**Requirement:**
Nothing in the records should differ when you write them out again.

::: Available data :::

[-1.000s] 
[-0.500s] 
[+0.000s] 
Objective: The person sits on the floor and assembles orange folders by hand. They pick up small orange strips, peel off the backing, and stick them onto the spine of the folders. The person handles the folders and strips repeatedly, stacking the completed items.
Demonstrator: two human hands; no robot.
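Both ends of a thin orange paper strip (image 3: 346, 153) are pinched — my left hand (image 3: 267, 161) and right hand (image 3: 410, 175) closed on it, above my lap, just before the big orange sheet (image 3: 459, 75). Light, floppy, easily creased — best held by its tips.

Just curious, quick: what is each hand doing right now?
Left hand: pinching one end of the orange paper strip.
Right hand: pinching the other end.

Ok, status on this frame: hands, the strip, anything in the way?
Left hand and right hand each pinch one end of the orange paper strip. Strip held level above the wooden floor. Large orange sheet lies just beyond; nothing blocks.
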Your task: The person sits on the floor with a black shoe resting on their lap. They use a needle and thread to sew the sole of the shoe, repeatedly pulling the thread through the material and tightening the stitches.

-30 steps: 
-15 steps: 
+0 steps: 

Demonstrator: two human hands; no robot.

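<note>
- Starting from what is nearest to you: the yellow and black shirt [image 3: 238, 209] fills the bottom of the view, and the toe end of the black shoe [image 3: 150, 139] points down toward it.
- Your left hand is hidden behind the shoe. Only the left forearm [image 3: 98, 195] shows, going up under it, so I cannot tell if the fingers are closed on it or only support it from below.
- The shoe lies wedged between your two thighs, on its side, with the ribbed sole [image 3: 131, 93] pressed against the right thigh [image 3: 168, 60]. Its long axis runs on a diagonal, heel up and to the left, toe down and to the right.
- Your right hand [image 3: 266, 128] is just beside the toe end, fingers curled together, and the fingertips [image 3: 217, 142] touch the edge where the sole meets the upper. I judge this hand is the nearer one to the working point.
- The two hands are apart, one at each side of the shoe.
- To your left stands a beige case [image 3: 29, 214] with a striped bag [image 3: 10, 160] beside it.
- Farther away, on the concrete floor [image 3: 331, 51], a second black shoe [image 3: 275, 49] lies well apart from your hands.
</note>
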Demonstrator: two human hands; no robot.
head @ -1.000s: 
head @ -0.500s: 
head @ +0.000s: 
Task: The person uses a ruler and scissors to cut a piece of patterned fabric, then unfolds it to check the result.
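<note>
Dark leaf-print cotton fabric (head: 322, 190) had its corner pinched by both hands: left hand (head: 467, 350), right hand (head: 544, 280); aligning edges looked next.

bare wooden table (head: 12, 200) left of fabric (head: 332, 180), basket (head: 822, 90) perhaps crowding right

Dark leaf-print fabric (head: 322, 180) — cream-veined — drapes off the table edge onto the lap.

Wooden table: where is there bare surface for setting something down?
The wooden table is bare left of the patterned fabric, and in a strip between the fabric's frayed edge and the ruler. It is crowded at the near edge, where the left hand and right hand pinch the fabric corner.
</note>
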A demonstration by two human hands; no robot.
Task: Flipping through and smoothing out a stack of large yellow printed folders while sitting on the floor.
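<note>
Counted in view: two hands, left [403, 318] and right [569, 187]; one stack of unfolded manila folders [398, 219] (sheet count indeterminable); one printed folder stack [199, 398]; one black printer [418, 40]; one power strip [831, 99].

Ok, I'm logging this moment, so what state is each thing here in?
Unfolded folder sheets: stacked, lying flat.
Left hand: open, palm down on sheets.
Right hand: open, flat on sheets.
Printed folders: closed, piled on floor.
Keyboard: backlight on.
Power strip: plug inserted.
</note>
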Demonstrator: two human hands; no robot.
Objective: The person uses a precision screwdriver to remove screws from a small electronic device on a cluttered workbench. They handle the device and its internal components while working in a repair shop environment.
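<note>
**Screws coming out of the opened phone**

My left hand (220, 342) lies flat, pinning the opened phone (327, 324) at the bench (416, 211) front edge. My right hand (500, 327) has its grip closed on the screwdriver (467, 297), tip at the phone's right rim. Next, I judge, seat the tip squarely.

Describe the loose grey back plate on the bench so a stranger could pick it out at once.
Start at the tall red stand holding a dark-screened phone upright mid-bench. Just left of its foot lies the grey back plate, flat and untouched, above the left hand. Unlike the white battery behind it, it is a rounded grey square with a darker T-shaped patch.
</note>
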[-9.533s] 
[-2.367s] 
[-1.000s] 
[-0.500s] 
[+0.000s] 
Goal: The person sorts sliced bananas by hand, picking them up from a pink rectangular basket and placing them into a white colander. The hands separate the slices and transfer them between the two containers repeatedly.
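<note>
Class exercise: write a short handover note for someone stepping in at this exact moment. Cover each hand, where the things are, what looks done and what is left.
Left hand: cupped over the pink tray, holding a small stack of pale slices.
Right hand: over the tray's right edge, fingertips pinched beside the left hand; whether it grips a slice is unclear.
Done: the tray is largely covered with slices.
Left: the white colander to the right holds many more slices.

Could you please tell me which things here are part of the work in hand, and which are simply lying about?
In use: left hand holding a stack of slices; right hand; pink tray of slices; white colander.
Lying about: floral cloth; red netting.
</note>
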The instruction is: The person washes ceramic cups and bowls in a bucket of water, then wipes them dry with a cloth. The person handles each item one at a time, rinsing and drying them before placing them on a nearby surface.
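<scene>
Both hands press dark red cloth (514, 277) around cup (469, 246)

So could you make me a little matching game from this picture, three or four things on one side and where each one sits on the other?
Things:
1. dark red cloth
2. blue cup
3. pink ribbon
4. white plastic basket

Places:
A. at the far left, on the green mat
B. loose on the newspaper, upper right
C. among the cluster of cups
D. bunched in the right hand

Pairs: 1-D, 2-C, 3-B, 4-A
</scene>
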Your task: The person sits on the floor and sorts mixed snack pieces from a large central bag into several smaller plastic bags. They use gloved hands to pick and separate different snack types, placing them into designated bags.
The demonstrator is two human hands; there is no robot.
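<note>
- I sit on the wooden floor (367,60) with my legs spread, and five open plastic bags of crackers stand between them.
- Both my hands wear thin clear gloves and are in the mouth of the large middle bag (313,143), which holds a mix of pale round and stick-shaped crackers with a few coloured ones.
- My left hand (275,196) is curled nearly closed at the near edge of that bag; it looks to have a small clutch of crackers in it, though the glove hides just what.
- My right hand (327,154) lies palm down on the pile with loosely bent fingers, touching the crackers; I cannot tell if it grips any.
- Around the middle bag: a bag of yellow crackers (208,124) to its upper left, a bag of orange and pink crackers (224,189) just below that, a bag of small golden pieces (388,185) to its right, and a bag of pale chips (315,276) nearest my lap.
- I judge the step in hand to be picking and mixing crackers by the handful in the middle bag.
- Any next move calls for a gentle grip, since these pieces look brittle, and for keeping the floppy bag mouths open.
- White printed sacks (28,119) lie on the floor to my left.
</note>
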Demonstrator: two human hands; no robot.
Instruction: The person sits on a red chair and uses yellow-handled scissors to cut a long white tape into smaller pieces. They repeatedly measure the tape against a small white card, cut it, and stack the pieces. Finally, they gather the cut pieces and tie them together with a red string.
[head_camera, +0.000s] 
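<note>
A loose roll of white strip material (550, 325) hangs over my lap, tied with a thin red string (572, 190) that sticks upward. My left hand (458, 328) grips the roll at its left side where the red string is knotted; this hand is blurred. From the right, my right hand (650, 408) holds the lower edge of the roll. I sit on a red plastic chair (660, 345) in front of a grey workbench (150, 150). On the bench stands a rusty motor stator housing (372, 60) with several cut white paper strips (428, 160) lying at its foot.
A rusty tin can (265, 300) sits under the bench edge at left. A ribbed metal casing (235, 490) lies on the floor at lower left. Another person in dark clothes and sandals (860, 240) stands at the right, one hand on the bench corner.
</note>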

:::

**Expected output:**
[-1.000s] 
[-0.500s] 
[+0.000s] 
Objective: The person sits on the floor and assembles orange folders by hand. They pick up small orange strips, peel off the backing, and stick them onto the spine of the folders. The person handles the folders and strips repeatedly, stacking the completed items.
Demonstrator: two human hands; no robot.
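Both ends of a thin orange paper strip (image 3: 346, 153) are pinched — my left hand (image 3: 267, 161) and right hand (image 3: 410, 175) closed on it, above my lap, just before the big orange sheet (image 3: 459, 75). Light, floppy, easily creased — best held by its tips.

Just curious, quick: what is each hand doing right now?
Left hand: pinching one end of the orange paper strip.
Right hand: pinching the other end.

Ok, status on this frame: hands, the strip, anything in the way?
Left hand and right hand each pinch one end of the orange paper strip. Strip held level above the wooden floor. Large orange sheet lies just beyond; nothing blocks.
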Your task: The person sits on the floor with a black shoe resting on their lap. They use a needle and thread to sew the sole of the shoe, repeatedly pulling the thread through the material and tightening the stitches.

-30 steps: 
-15 steps: 
+0 steps: 

Demonstrator: two human hands; no robot.

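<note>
- Starting from what is nearest to you: the yellow and black shirt [image 3: 238, 209] fills the bottom of the view, and the toe end of the black shoe [image 3: 150, 139] points down toward it.
- Your left hand is hidden behind the shoe. Only the left forearm [image 3: 98, 195] shows, going up under it, so I cannot tell if the fingers are closed on it or only support it from below.
- The shoe lies wedged between your two thighs, on its side, with the ribbed sole [image 3: 131, 93] pressed against the right thigh [image 3: 168, 60]. Its long axis runs on a diagonal, heel up and to the left, toe down and to the right.
- Your right hand [image 3: 266, 128] is just beside the toe end, fingers curled together, and the fingertips [image 3: 217, 142] touch the edge where the sole meets the upper. I judge this hand is the nearer one to the working point.
- The two hands are apart, one at each side of the shoe.
- To your left stands a beige case [image 3: 29, 214] with a striped bag [image 3: 10, 160] beside it.
- Farther away, on the concrete floor [image 3: 331, 51], a second black shoe [image 3: 275, 49] lies well apart from your hands.
</note>
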Demonstrator: two human hands; no robot.
head @ -1.000s: 
head @ -0.500s: 
head @ +0.000s: 
Task: The person uses a ruler and scissors to cut a piece of patterned fabric, then unfolds it to check the result.
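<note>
Dark leaf-print cotton fabric (head: 322, 190) had its corner pinched by both hands: left hand (head: 467, 350), right hand (head: 544, 280); aligning edges looked next.

bare wooden table (head: 12, 200) left of fabric (head: 332, 180), basket (head: 822, 90) perhaps crowding right

Dark leaf-print fabric (head: 322, 180) — cream-veined — drapes off the table edge onto the lap.

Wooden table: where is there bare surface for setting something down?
The wooden table is bare left of the patterned fabric, and in a strip between the fabric's frayed edge and the ruler. It is crowded at the near edge, where the left hand and right hand pinch the fabric corner.
</note>
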A demonstration by two human hands; no robot.
Task: Flipping through and smoothing out a stack of large yellow printed folders while sitting on the floor.
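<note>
Counted in view: two hands, left [403, 318] and right [569, 187]; one stack of unfolded manila folders [398, 219] (sheet count indeterminable); one printed folder stack [199, 398]; one black printer [418, 40]; one power strip [831, 99].

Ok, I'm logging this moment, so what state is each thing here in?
Unfolded folder sheets: stacked, lying flat.
Left hand: open, palm down on sheets.
Right hand: open, flat on sheets.
Printed folders: closed, piled on floor.
Keyboard: backlight on.
Power strip: plug inserted.
</note>
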Demonstrator: two human hands; no robot.
Objective: The person uses a precision screwdriver to remove screws from a small electronic device on a cluttered workbench. They handle the device and its internal components while working in a repair shop environment.
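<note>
**Screws coming out of the opened phone**

My left hand (220, 342) lies flat, pinning the opened phone (327, 324) at the bench (416, 211) front edge. My right hand (500, 327) has its grip closed on the screwdriver (467, 297), tip at the phone's right rim. Next, I judge, seat the tip squarely.

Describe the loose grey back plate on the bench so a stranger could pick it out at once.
Start at the tall red stand holding a dark-screened phone upright mid-bench. Just left of its foot lies the grey back plate, flat and untouched, above the left hand. Unlike the white battery behind it, it is a rounded grey square with a darker T-shaped patch.
</note>
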[-9.533s] 
[-2.367s] 
[-1.000s] 
[-0.500s] 
[+0.000s] 
Goal: The person sorts sliced bananas by hand, picking them up from a pink rectangular basket and placing them into a white colander. The hands separate the slices and transfer them between the two containers repeatedly.
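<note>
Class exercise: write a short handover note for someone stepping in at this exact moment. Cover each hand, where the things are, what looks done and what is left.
Left hand: cupped over the pink tray, holding a small stack of pale slices.
Right hand: over the tray's right edge, fingertips pinched beside the left hand; whether it grips a slice is unclear.
Done: the tray is largely covered with slices.
Left: the white colander to the right holds many more slices.

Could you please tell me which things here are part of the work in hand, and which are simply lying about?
In use: left hand holding a stack of slices; right hand; pink tray of slices; white colander.
Lying about: floral cloth; red netting.
</note>
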The instruction is: The person washes ceramic cups and bowls in a bucket of water, then wipes them dry with a cloth. The person handles each item one at a time, rinsing and drying them before placing them on a nearby surface.
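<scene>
Both hands press dark red cloth (514, 277) around cup (469, 246)

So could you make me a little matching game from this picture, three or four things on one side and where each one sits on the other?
Things:
1. dark red cloth
2. blue cup
3. pink ribbon
4. white plastic basket

Places:
A. at the far left, on the green mat
B. loose on the newspaper, upper right
C. among the cluster of cups
D. bunched in the right hand

Pairs: 1-D, 2-C, 3-B, 4-A
</scene>
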Your task: The person sits on the floor and sorts mixed snack pieces from a large central bag into several smaller plastic bags. They use gloved hands to pick and separate different snack types, placing them into designated bags.
The demonstrator is two human hands; there is no robot.
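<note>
- I sit on the wooden floor (367,60) with my legs spread, and five open plastic bags of crackers stand between them.
- Both my hands wear thin clear gloves and are in the mouth of the large middle bag (313,143), which holds a mix of pale round and stick-shaped crackers with a few coloured ones.
- My left hand (275,196) is curled nearly closed at the near edge of that bag; it looks to have a small clutch of crackers in it, though the glove hides just what.
- My right hand (327,154) lies palm down on the pile with loosely bent fingers, touching the crackers; I cannot tell if it grips any.
- Around the middle bag: a bag of yellow crackers (208,124) to its upper left, a bag of orange and pink crackers (224,189) just below that, a bag of small golden pieces (388,185) to its right, and a bag of pale chips (315,276) nearest my lap.
- I judge the step in hand to be picking and mixing crackers by the handful in the middle bag.
- Any next move calls for a gentle grip, since these pieces look brittle, and for keeping the floppy bag mouths open.
- White printed sacks (28,119) lie on the floor to my left.
</note>
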Demonstrator: two human hands; no robot.
Instruction: The person sits on a red chair and uses yellow-handled scissors to cut a long white tape into smaller pieces. They repeatedly measure the tape against a small white card, cut it, and stack the pieces. Finally, they gather the cut pieces and tie them together with a red string.
[head_camera, +0.000s] 
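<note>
A loose roll of white strip material (550, 325) hangs over my lap, tied with a thin red string (572, 190) that sticks upward. My left hand (458, 328) grips the roll at its left side where the red string is knotted; this hand is blurred. From the right, my right hand (650, 408) holds the lower edge of the roll. I sit on a red plastic chair (660, 345) in front of a grey workbench (150, 150). On the bench stands a rusty motor stator housing (372, 60) with several cut white paper strips (428, 160) lying at its foot.
A rusty tin can (265, 300) sits under the bench edge at left. A ribbed metal casing (235, 490) lies on the floor at lower left. Another person in dark clothes and sandals (860, 240) stands at the right, one hand on the bench corner.
</note>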

That concludes the response.